The Information Factories Are Here

prostoalex writes, "Wired magazine has coined a new term for the massive data centers built in the Pacific Northwest by Google, Microsoft, and Yahoo! Cloudware is, ironically, a return of the centralized data and bandwidth power houses caused by the decentralized and distributed nature of the Internet. George Gilder thinks we're witnessing something monumental: 'According to Bell's law, every decade a new class of computer emerges from a hundredfold drop in the price of processing power. As we approach a billionth of a cent per byte of storage, and pennies per gigabit per second of bandwidth, what kind of machine labors to be born? How will we feed it? How will it be tamed? And how soon will it, in its inevitable turn, become a dinosaur?'"

27 of 126 comments (clear)

  1. Supply of fiber too low for a revolution? by Salvance · · Score: 4, Insightful

    At some point massive data centers won't provide incremental benefits unless the massive increases in processing power are met with proportional decreases in bandwidth prices. Sure, bandwidth prices have dropped, but not by nearly the rate of price/teraflop processing has. Companies like Google recognize this, and are investing in their own fiber to compensate. But the telecommuncations companies are the ones that originally build these lines, and it's unfortunately in their best interest to keep the supply of spare bandwidth very low.

    --
    Crack - Free with every butt and set of boobs
  2. Synonym Myths. by Anonymous Coward · · Score: 2, Informative

    " And how soon will it, in its inevitable turn, become a dinosaur?'"

    I don't know if you realize this, but the idea that dinosaurs were an incapable species is a myth? They obviously didn't last millions of years because of any defects. But when a big-ass meteor comes crashing into the planet, any species capable or not would be hard-pressed to survive.

  3. it's people by User+956 · · Score: 5, Funny

    what kind of machine labors to be born?
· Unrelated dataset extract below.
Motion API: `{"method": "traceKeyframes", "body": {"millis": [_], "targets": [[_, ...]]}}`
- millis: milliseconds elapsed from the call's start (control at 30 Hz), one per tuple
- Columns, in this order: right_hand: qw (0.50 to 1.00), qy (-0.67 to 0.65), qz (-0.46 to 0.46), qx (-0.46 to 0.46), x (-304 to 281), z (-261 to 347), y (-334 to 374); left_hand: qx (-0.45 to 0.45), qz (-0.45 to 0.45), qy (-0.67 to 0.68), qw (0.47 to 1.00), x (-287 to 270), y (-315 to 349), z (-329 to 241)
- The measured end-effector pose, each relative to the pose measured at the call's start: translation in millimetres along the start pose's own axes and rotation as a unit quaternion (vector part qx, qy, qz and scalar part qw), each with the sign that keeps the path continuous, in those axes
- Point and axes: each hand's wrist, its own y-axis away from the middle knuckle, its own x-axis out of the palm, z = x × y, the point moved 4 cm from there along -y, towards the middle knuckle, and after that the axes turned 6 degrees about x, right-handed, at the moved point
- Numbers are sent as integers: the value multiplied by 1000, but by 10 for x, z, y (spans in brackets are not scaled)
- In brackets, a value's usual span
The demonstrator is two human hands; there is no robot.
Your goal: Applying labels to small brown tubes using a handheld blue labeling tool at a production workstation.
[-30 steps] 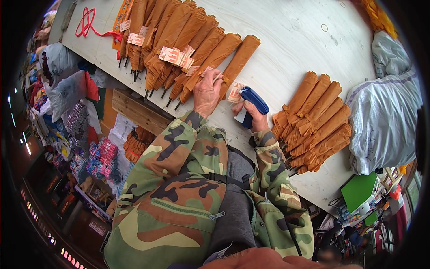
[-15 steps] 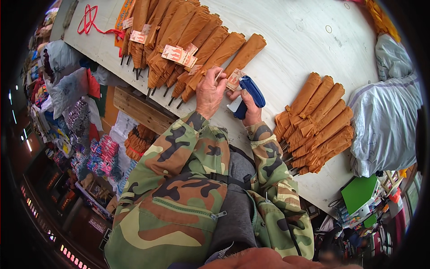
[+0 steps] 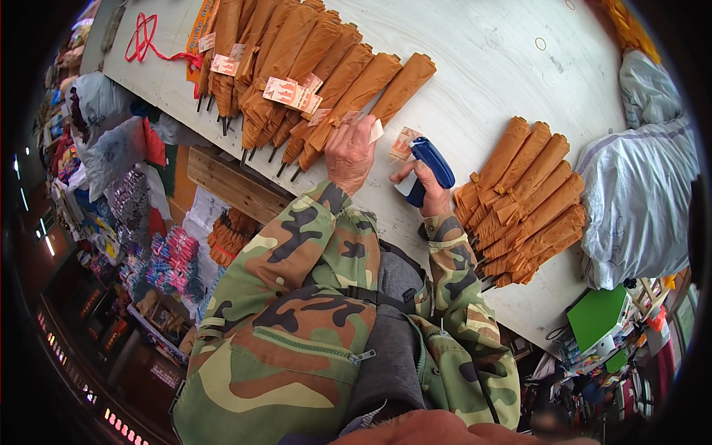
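Here the right hand (image 3: 432, 191) grips a blue stapler (image 3: 434, 161).

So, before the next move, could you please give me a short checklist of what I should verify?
1. Stapler in right hand: ok, held.
2. Small card in left hand: ok, held.
3. Staples inside the stapler: cannot tell, hidden.
4. Second card beside the stapler, whether gripped: cannot tell.
5. Left umbrellas and right umbrellas kept apart: ok, tabletop shows between.
6. Red ribbon away from both hands: ok.
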Motion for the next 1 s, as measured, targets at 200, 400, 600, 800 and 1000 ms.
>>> {"method": "traceKeyframes", "body": {"millis": [200, 400, 600, 800, 1000], "targets": [[999, -16, 31, 22, 107, -67, -27, 30, -16, 24, 999, -52, -71, 37], [999, -32, 41, 10, 36, -85, -7, 23, 34, 16, 999, -59, -2, 29], [998, -49, 30, 24, 16, -110, 3, 32, 15, -45, 998, 45, -29, -1], [998, -31, 46, 33, 48, -92, 4, -64, 69, 85, 992, -16, -120, 62], [998, -11, 54, 37, 87, -115, 75, -226, 105, 251, 935, 52, 104, 78]]}}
How will we feed it? How will it be tamed? And how soon will it, in its inevitable turn, become a dinosaur?

    How will we feed it? Read the article about the robot that identifies human flesh as bacon and see if that answers your question.

    --
    The theory of relativity doesn't work right in Arkansas.
    1. Re:it's people by gramji · · Score: 3, Funny

      or for the movie freak - Humans as batteries (The Matrix).

      --
      Open Source and Computer-aided Design (http://ossandcad.blogspot.com)
  4. Losing the difference between here and there by BadAnalogyGuy · · Score: 3, Interesting

    When we look at our current situation, we see that we have data 'here' and data 'there'. When we want to have more data, we need to go 'there' to bring the data 'here' for viewing. In the most extreme (and common) case, the data is only temporarily copied from 'there' to 'here' and once we are done with the data it is deleted from 'here'.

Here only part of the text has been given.